For the purposes of this article, I would go with the second option, which should suffice if you don’t have pool name tolerations set for your pods. You can practice the first option, since it’s basically the same steps, but with different names. 

For that to work, we need to update our terraform definitions. You’ll have to find the line that looks like this: 


and change the value to “agentpool1” (or some other name that you’ve chosen). If we apply our changes now, however, terraform is going to force recreation of our cluster (so much for all that work!), since an old state is cached and it can’t associate the cluster with our new node pool to what is in the state. We need to reimport our cluster. I like using: 

> terraform state list | grep kubernetes_cluster 

In order to find out the complete resource name, but if your definitions are rather simple, you can just type the name in. Regardless of which approach you prefer, we should now delete it from the state. Please note that if you have other Kubernetes resources (like namespaces or secrets) created in terraform, you’d need to reimport them as well. When reimporting, take care when specifying the id of the resource it should be the same as it was in its state previously (terraform is case-sensitive!). 

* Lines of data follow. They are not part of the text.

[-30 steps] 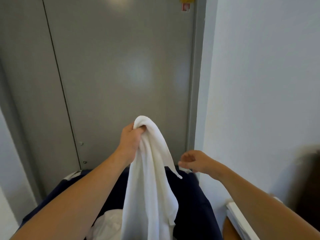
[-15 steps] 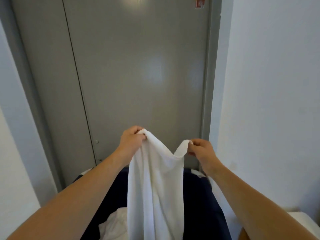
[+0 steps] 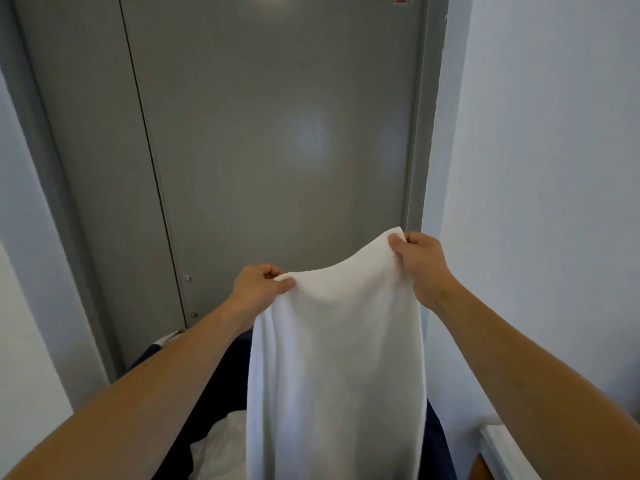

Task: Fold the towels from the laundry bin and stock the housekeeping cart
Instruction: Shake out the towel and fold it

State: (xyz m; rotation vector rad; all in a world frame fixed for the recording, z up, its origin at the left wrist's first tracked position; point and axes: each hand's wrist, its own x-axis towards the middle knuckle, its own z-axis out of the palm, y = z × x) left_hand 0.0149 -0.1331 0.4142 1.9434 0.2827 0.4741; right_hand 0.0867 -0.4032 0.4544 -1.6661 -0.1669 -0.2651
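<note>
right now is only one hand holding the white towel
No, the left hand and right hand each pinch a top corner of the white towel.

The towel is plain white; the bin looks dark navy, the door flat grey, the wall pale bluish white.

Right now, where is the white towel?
In the head view, the white towel hangs mid-frame between the left hand and right hand, above the dark laundry bin.
</note>
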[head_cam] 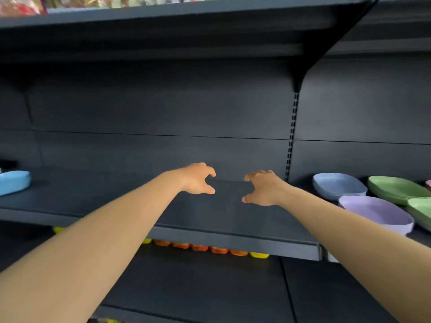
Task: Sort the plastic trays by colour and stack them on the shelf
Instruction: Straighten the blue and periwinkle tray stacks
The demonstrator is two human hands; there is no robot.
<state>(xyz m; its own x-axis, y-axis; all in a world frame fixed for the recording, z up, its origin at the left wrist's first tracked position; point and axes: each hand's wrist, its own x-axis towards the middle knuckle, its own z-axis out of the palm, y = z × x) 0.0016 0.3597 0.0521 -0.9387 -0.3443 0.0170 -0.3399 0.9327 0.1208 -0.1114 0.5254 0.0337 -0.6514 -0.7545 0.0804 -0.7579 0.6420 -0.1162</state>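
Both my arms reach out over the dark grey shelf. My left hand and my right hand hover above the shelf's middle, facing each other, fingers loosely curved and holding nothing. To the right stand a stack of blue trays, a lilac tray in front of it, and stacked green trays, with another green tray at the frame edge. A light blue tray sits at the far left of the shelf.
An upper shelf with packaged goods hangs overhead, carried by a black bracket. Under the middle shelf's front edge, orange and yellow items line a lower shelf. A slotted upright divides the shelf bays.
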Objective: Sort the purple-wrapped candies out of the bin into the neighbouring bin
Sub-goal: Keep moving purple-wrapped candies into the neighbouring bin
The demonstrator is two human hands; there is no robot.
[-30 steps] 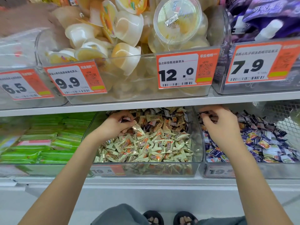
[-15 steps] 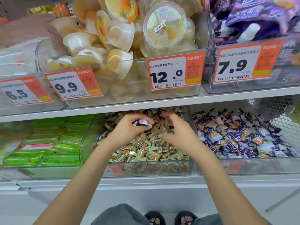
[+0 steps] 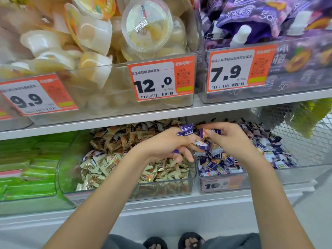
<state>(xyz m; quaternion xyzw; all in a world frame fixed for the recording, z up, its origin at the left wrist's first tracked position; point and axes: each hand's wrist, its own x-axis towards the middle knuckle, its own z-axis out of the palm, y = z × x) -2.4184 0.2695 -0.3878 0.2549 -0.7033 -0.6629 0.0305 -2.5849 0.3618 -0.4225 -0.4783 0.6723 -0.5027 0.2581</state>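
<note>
On the lower shelf, a clear middle bin [image 3: 193,174] holds cream and brown wrapped candies [image 3: 111,164]. The clear bin to its right [image 3: 224,184] is full of purple-wrapped candies [image 3: 269,151]. My left hand [image 3: 167,146] hovers over the wall between the two bins and grips purple-wrapped candies [image 3: 186,130], one sticking up from the fingers and more showing beneath. My right hand [image 3: 231,139] is just right of it, over the purple bin, pinching one purple-and-orange candy [image 3: 206,133] at its fingertips. The two hands nearly touch.
A bin of green packs [image 3: 27,168] stands at the left. Above, a shelf edge [image 3: 161,114] overhangs the bins, carrying tubs of jelly cups [image 3: 143,33] and purple pouches [image 3: 260,18] with orange price tags. A wire mesh basket [image 3: 305,141] sits at the far right.
Both hands have shifted right, from over the middle bin to the divide with the purple bin. The right hand now pinches a purple candy; the left still holds its candies.
</note>
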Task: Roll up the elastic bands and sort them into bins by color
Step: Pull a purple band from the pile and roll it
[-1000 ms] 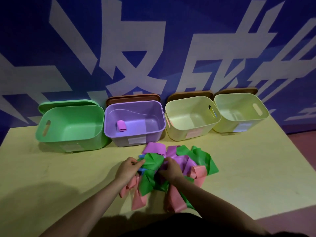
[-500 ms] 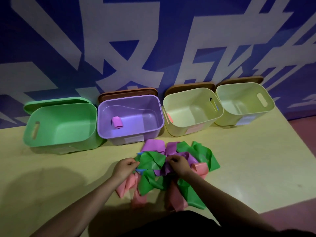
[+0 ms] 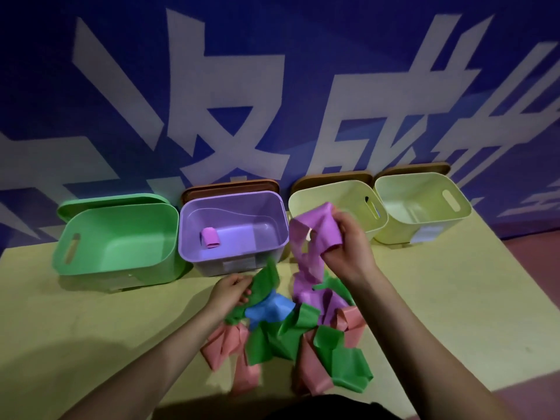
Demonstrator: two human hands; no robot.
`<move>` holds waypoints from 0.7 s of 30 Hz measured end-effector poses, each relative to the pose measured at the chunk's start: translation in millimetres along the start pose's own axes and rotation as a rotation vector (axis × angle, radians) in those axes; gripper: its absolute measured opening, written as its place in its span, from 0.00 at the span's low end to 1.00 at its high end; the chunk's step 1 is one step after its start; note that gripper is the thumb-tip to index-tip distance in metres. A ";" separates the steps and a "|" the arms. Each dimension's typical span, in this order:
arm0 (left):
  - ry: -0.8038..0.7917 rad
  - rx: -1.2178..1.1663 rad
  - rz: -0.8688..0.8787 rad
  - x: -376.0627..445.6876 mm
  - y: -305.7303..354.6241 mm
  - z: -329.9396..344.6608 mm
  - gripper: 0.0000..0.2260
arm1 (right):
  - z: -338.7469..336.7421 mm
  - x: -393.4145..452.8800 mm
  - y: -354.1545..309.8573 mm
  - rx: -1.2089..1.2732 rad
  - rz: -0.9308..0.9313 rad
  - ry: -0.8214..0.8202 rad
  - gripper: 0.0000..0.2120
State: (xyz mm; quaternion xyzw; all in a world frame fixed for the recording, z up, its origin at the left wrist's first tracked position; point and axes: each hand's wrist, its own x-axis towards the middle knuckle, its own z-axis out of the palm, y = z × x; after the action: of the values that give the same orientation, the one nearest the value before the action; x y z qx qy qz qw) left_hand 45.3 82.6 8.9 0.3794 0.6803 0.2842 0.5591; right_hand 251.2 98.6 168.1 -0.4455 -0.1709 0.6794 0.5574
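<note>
Head view: the right hand (image 3: 348, 247) held one end of a long purple elastic band (image 3: 315, 237) up above the heap, closed around it.
Its free length hung down and toward the person, its long axis running from the raised hand to the tangled pile of green, pink, blue and purple bands (image 3: 291, 331) on the pale yellow counter (image 3: 121, 328), where the lower end seemed caught. The left hand (image 3: 231, 291) sat low at the pile's left edge, fingers pinched on a crumpled green elastic band (image 3: 265, 280), and was the nearer hand to that trailing end. The translucent purple plastic bin (image 3: 272, 247), holding one rolled purple band (image 3: 210, 237), stood just left of the raised hand, nearer to it than the green plastic bin (image 3: 121, 259).
</note>
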 end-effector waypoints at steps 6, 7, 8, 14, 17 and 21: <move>0.067 -0.248 0.091 -34.0 40.0 -8.9 0.11 | 31.1 -25.3 -14.7 0.076 -0.070 -0.213 0.09; 0.082 -0.301 0.119 -41.8 48.7 -10.1 0.12 | 32.8 -27.6 -15.6 0.019 -0.110 -0.253 0.10; 0.088 -0.347 0.151 -49.4 57.0 -10.8 0.13 | 34.7 -31.4 -16.4 -0.028 -0.140 -0.294 0.10; -0.005 -0.439 0.269 -103.8 100.6 2.2 0.19 | 35.6 -44.9 4.2 -0.109 -0.172 -0.396 0.09; 0.019 -0.425 0.311 -115.0 103.7 9.6 0.17 | 35.6 -44.5 21.9 -0.095 -0.154 -0.354 0.12; -0.054 -0.537 0.278 -117.7 106.1 7.8 0.17 | 36.3 -43.2 36.4 -0.072 -0.175 -0.273 0.17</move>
State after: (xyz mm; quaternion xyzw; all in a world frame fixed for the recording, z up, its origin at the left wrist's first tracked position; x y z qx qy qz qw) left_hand 84.3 42.6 157.4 0.3150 0.5071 0.5175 0.6131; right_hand 199.4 57.2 179.3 -0.3521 -0.3073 0.6761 0.5697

> terraform state rm $K8S_RESOURCE_NAME && terraform import $K8S_RESOURCE_NAME “/subscriptions/$subscriptionId/resourcegroups/$rg_name/providers/Microsoft.ContainerService/
managedClusters/$cluster_name” 

After we’ve done this, terraform is going to “get used” to a new node pool and just go with it if we do terraform apply: 

Summary 

As we’ve seen, there are different strategies that we can use in order to reduce downtime when upgrading the infrastructure managed by terraform. This might require some manual labor, but when planned properly, you can achieve it. Now that you understand the approach, you can modify it in order to use it for other migrations, such as seamlessly moving your apps running on VMs, databases, etc.